For any organizations that have already built ML solutions or even at the PoC stage of developing a ML model, I am sure MLOps has been a topic. Indeed, in order to develop and deploy an ML solution in a production environment in a reliable, secure and highly available manner, MLOps is required.
In today’s blog, I would love to take one step back to explain:
Why is MLOps necessary and required?
More importantly, what problems is MLOps trying to solve?
What components of ML infrastructure are required in order to solve the problem?
Hopefully by understanding why, you can make more informed decisions with regards to if MLOps is needed for your organization and if yes, what components of MLOps are necessary in order to solve the problems / challenges that stop AI from working in your organization.
I would like to start by explaining how a ML driven system is unique and why this uniqueness requires a MLOps solution.
How is ML Driven System Unique
To understand why MLOps is necessary and assess what capabilities your organization needs to build with regards to MLOps, we need to first understand how an ML driven system is unique. I have summarized the “uniqueness” of an ML driven system into the following 4 aspects:
Data Centric — Data-centric not only means that the success of an ML driven solution depends on the quality and quantity of the data, but also the intrinsic characteristics of the data itself determine what MLOps capabilities are required.
Multi-team and Multi-skillsets Collaboration — In most organizations, building and operating a ML driven system generally requires the effort of multiple teams including data scientists, data engineers, ML engineers, DevOps engineers and so on. I will shortly explain how the team structure might impact the design a MLOps workflow and process.

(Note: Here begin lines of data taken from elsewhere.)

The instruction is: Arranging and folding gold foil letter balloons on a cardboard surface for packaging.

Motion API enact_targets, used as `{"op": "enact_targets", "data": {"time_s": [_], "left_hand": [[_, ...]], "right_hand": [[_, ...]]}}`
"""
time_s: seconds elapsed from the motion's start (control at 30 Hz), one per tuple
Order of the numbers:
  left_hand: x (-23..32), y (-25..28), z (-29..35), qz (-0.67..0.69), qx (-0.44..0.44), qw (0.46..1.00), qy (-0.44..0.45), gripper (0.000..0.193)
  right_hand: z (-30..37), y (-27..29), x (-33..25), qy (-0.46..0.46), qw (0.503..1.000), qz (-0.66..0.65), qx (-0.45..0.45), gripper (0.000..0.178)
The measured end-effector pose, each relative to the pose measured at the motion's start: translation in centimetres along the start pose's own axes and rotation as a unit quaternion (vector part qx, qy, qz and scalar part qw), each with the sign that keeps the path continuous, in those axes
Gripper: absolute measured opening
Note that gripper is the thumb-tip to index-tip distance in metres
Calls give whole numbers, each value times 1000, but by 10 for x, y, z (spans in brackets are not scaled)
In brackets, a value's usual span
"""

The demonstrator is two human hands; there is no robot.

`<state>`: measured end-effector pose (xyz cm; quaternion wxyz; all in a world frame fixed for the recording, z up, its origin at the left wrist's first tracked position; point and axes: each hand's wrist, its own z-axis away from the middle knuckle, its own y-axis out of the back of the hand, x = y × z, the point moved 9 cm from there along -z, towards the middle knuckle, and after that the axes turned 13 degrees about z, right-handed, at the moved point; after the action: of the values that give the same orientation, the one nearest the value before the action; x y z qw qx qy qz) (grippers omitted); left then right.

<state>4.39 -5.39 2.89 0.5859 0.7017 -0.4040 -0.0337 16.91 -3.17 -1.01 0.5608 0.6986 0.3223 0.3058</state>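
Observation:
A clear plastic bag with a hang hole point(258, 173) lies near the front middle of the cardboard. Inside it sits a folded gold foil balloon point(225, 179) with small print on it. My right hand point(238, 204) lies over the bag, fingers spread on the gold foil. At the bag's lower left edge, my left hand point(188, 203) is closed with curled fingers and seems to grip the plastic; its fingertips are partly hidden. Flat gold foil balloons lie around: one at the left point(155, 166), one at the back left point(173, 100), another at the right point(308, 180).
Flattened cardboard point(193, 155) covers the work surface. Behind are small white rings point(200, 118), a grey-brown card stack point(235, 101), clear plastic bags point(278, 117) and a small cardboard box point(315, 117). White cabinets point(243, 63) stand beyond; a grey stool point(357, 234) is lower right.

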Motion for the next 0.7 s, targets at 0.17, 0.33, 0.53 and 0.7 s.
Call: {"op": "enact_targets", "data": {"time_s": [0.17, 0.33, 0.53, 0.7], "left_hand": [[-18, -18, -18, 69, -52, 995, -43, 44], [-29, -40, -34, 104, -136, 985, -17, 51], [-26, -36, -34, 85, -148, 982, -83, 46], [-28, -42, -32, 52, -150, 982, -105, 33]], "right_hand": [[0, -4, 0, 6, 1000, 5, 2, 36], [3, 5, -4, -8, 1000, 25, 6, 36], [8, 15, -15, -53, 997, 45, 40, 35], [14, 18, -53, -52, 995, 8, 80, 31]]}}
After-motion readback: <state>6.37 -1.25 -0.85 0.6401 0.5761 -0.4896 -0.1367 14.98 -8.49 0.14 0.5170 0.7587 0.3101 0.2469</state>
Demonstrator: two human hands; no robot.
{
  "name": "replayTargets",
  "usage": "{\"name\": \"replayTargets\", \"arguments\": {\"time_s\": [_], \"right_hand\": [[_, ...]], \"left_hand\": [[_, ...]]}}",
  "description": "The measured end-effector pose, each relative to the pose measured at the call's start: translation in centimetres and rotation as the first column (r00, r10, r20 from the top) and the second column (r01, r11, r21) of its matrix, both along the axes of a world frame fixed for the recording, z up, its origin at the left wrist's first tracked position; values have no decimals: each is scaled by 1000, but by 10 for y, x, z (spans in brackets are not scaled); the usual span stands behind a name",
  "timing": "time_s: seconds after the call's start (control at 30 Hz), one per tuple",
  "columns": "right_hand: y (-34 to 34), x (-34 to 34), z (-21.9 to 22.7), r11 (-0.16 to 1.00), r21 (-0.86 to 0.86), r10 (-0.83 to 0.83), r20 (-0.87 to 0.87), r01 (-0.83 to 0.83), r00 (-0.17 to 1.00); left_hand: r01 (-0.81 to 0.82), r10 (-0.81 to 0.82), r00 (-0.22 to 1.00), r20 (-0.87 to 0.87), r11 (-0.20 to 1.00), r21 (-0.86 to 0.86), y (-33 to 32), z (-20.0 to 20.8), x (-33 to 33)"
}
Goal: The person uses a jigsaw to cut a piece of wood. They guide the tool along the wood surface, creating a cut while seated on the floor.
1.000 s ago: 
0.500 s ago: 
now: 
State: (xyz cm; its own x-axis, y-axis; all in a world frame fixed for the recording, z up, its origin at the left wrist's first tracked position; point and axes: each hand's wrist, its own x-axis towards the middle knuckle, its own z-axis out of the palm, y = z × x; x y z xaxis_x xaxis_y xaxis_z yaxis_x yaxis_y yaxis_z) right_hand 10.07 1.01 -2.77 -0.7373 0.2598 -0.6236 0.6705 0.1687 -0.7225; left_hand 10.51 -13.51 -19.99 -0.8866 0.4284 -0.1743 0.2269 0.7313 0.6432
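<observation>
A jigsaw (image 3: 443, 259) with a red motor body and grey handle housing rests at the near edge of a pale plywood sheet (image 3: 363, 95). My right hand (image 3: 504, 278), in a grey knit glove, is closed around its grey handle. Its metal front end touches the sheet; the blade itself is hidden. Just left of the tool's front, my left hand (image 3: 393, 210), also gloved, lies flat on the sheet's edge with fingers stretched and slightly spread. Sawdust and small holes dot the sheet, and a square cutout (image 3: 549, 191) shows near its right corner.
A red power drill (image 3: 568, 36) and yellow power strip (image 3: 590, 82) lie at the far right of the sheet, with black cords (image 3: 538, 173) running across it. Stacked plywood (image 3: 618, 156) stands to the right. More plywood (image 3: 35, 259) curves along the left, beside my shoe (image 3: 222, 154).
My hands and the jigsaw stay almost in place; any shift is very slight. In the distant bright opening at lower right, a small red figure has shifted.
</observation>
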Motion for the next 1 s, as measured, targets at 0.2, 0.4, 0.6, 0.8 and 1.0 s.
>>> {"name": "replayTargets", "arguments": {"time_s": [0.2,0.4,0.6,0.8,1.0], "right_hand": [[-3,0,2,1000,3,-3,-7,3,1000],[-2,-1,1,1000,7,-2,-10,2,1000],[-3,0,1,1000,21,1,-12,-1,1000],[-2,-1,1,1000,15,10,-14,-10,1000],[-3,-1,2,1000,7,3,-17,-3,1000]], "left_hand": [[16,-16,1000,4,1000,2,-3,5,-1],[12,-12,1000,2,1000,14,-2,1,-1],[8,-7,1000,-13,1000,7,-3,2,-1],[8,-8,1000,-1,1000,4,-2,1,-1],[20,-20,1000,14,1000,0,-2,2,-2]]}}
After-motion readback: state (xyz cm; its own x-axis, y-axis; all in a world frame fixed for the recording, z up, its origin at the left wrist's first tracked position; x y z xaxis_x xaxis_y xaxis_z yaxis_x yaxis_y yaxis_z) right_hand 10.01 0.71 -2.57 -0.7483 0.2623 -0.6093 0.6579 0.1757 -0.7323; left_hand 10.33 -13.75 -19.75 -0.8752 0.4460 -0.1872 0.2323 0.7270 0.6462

Dynamic Ecosystem — There is an extremely rich and fast-growing ecosystem for ML and AI. For example, there are quite a few open-source libraries for ML and Deep Learning (DL) algorithms, like Scikit Learn, Tensorflow, Keras, PyTorch, Fast.ai, and Hugging Face. Additionally, there are various AI applications that can be built from ML, including supervised, semi-supervised, self-supervised, unsupervised, reinforcement learning and so on. Depending what algorithms and applications your ML systems build, the required MLOps capabilities also vary.
Continuous-Change — ML driven systems are built and learnt from data. When the underlying data changes, the ML model and algorithm also need to be updated accordingly. ML driven systems are always in a continuous-change state, and there is really no ending. Therefore, monitoring both data changes and model performance changes, becomes very necessary. The faster the business environment and data changes, the more necessary it is that the ML model is “re-trained” and “re-learnt”. So you really need to understand you business requirements and data landscape change, then determine how important it is to build a monitoring solution in your MLops workflow.

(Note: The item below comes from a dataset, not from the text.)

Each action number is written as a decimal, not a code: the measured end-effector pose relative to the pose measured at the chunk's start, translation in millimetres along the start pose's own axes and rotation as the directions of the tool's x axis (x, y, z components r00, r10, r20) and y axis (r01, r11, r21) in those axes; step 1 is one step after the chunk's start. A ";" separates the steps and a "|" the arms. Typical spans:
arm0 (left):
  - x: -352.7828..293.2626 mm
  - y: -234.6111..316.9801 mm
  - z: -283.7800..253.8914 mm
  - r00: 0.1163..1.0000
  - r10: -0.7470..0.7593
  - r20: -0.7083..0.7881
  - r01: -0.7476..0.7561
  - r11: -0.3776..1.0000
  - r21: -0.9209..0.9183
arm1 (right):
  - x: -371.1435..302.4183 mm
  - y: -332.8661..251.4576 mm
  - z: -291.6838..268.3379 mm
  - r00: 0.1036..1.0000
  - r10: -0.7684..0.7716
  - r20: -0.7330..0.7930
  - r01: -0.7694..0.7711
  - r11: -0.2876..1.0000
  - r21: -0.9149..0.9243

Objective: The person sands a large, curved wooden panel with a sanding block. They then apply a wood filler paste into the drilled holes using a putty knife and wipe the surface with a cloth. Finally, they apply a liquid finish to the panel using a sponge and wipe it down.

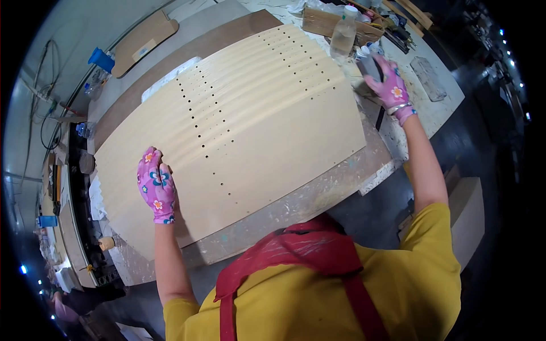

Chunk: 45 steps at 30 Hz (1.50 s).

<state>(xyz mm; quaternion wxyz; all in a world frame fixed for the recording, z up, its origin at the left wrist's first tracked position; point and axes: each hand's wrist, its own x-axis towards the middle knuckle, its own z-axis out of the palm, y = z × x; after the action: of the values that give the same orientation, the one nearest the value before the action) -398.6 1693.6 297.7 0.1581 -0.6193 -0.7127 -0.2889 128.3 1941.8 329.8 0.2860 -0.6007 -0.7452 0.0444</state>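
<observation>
- Plywood panels [239, 131], pale and drilled with rows of small holes, lie overlapped like a fan across the workbench [296, 207] in front of you, covering most of its top.
- Your left hand [156, 184], in a pink flowered glove, rests palm down with its fingers together on the near left part of the panels; it presses flat and grasps nothing.
- Your right hand [385, 79], in a matching glove with a bracelet at the wrist, reaches to the far right, just past the panels' far right corner, and is wrapped around a small grey container [368, 63].
- A clear plastic bottle [343, 34] with a white cap stands just left of that container, at the far edge of the panels.
- A brown board [170, 62] lies under the panels and shows along their far left side.
- You wear a yellow shirt and a red apron [318, 250], seen at the near edge.
</observation>
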 end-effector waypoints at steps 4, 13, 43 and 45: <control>1.7 0.4 0.4 0.999 0.045 -0.015 -0.045 0.999 -0.014 | -57.4 -180.7 33.1 0.755 -0.633 -0.169 0.654 0.745 0.131; 0.8 2.2 1.0 0.998 0.061 -0.002 -0.061 0.998 0.023 | -32.1 -81.5 72.3 0.945 -0.325 -0.026 0.284 0.860 -0.425; -7.1 -10.4 6.1 0.999 0.016 0.051 -0.015 1.000 -0.011 | -75.6 -29.7 51.1 0.975 0.015 -0.222 0.000 0.998 0.069; -1.8 -8.1 6.3 0.998 0.008 0.055 -0.007 1.000 -0.023 | -81.4 -52.7 63.8 0.991 -0.053 -0.123 0.051 0.999 -0.019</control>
<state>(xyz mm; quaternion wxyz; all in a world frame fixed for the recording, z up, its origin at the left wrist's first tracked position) -405.3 1695.5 290.0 0.1322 -0.6316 -0.7110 -0.2793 61.2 1870.2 267.9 0.3277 -0.5850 -0.7418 -0.0059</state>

Let’s deep dive into how each of these above 4 aspects influences your design of choice for an overall MLOps solution.
Data Centric
When we talk about the ML system being data centric, the obvious interpretation is that the performance of an ML model significantly depends on the quality and quantity of data. Indeed, this is true. However I think ‘data centric’ has more implications when it comes to MLOps:
First, data always changes. The fact that data always changes requires a monitoring solution to detect data drifting, including key statistics changes such as minimum, maximum, standard deviation changes and data distribution changes. Once the underlying data changes, the performance of the ML models trained on this data is also very likely have changed (generally in a bad way). It is required to monitor the model performance as well. Therefore if your data changes very frequently, it is absolutely necessary to build monitoring capability in your overall MLOps infrastructure stack.
Second, data is almost always dirty. It is well known that data scientists spend quite a bit of their time cleaning and transforming the data into a clean state. It is worthwhile understanding how much time you own data scientists spend on cleansing dirty data. If the amount of time is high, it is probably useful to understand how your overall data pipeline is running right now, and include some data quality checks and schema enforcement to improve overall data quality and reliability.

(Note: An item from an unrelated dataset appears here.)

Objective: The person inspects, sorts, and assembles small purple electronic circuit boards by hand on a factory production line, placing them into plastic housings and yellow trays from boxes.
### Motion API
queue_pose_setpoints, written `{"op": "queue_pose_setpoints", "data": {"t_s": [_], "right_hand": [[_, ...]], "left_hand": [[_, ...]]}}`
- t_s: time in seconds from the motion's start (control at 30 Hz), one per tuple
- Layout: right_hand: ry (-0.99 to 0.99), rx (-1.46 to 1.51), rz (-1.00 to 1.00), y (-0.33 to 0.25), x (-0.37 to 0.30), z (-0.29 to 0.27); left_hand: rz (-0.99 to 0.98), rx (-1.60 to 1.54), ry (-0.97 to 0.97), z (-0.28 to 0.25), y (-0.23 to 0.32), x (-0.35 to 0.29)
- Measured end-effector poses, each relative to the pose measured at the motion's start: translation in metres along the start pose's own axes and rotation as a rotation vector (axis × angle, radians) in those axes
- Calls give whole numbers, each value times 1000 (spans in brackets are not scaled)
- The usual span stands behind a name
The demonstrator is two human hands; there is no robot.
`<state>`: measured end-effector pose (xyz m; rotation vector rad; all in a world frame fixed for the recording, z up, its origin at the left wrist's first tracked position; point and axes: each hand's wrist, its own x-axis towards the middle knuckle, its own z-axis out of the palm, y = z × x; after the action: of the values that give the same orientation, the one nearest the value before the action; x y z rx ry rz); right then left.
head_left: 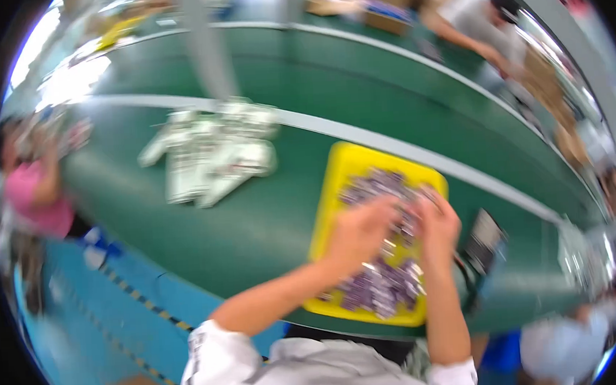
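A yellow tray lies on the green work table before me, holding many small purple-and-silver pieces whose kind is too blurred to name. They form one heap at the tray's far side and another at its near side. Above the tray's middle, my left hand reaches in from the left with its fingers bent. Close beside it my right hand is curled, fingertips near the same small pieces. Motion smears both hands' fingers, so whatever lies between them is hidden.
White, handle-shaped plastic parts are piled left of the tray. A dark device with a cable lies to its right. A pale divider strip crosses the table behind the tray. A person in pink sits at the left; others work across and at right.
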<state>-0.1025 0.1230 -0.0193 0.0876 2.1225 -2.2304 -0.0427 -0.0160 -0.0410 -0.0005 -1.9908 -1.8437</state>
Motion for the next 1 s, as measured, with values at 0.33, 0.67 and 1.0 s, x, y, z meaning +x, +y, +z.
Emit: {"op": "queue_pose_setpoints", "data": {"t_s": [0.33, 0.67, 1.0], "right_hand": [[-351, -908, -423, -32, -41, -84], [-196, -309, -1, -7, -55, -99], [-79, 159, 193, -16, -44, -80]], "left_hand": [[234, 320, -200, 10, 9, 13], [364, 145, -504, 2, 17, 9], [511, 310, -431, 11, 16, -1]]}}
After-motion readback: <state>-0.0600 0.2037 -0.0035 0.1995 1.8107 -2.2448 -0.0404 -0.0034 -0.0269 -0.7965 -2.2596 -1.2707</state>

Third, data is not always ML useable. Rarely can the raw data can be fed into ML algorithms for learning immediately. Data scientists very often must to covert raw data into features to assist the ML algorithms learning more quickly and accurately. This conversion process is called feature engineering. Feature engineering generally require a lot of time and effort from data scientists. Therefore, features are also assets to an organization, like data itself. If your organization has multiple teams of data scientists and they work on similar raw data, there is a good chance that they are producing similar or even same features. In this case, building a central feature store for data scientists to publish, share their features and discover and reuse features created by other data scientists can add significant value and speed up the ML model development time. Of course, other than feature discovery and feature reuse, a feature store has other functions as well. I will have another deep dive blog on “feature stores” soon. Please feel free to follow me on Medium if you want to a notification when the blog on feature stores is published.
Above are the implications that the fact “ML is data centric” brings. These implications require different components of your ML infrastructure to be tackled, like data and model monitoring, and feature stores.
Multi-team and Multi-Skillsets Collaboration
Building an end-to-end ML solution, requires different skillsets of multiple teams. In my previous article — Learn the Core of MLOps — Building Machine Learning (ML) Pipelines, I mentioned that in order to build an end-to-end ML solution, it requires at least the following 3 key pipelines:
Data and Feature Engineering Pipelines, which are generally developed owned by the data engineering team.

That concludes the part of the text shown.